DZ: It's well known that David Stern promised the Joe Lacobs, Mikhail Prokhorovs and others that there would be a labor deal coming soon that would ensure the profitability of their wildly bloated investment. We've seen the bubble pop in baseball, in L.A. and with the Mets in particular, but in basketball it comes down to whether revenue sharing will ever be a part of their economic model as it is in football. What the Lakers make in one year of their television deal, the Trailblazers make in 10. Forbes made a compelling case that while 17 of the 30 teams may have lost money, the overall profitability of the league (unlike what David Stern says) is strong.
TZ: It seems like the NBA will certainly follow the NFL's example of brinkmanship, taking it to the final minute if not beyond. We're seeing it at the federal level with the debt ceiling negotiations, too. Is this level of brinkmanship becoming more commonplace in all sectors of the public interest, or are we just able to pay closer attention? And if so, does labor -- the NBA players' union, in this case -- have a nuclear option of its own, as far as you can see?

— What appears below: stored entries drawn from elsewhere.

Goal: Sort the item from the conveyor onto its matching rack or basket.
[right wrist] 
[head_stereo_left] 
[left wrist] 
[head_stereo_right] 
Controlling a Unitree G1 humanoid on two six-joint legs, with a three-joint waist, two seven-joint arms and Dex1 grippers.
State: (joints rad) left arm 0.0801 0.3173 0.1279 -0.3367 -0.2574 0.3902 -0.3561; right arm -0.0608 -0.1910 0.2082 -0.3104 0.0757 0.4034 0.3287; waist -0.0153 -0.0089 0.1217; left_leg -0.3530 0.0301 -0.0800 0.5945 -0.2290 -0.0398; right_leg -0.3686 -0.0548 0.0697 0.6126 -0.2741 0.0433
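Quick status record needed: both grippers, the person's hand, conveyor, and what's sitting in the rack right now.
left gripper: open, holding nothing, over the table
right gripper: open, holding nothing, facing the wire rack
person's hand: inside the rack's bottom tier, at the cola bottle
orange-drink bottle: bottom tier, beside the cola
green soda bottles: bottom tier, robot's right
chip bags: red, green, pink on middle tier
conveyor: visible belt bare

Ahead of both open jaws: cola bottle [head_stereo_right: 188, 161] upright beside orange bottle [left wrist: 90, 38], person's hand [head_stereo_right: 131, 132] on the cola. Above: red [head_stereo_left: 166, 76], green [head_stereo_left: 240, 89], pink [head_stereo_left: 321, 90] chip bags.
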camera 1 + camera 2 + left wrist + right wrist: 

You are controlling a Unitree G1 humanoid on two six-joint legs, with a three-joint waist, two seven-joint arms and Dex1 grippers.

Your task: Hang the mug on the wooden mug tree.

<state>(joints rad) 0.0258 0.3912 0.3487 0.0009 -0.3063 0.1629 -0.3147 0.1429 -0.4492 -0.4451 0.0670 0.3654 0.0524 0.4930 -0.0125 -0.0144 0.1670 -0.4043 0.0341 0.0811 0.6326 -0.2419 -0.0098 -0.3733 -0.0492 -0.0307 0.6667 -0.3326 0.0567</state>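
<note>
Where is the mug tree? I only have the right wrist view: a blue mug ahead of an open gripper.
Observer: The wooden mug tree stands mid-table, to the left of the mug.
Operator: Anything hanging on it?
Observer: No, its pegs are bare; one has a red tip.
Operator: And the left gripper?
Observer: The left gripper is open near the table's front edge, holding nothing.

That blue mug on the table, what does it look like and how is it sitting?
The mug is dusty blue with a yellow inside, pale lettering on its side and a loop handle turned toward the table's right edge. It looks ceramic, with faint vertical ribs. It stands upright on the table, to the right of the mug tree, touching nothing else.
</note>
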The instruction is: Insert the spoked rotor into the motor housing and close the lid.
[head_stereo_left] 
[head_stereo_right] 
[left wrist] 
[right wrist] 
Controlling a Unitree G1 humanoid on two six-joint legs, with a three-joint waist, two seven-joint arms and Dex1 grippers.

DZ: Brinkmanship is really a function of crisis. The difference between Obama's and De Smith's is that De Smith had something in his pocket that was non-negotiable: the health and safety of the players. For Obama, it looks like everything is negotiable ... but as Obama said himself, Republicans "won't take yes for an answer."
To me the moral is that you better have some steel in your spine if you are going to take your business -- or the U.S. economy -- to the brink of disaster. The NBA players don't have a "nuclear" option like the owners (shutting down the season). But they do have the option of playing overseas. If more and more players follow Deron Williams' lead, it creates leverage. Stern and the NBA could be a victim of their own globalization strategy to grow the game.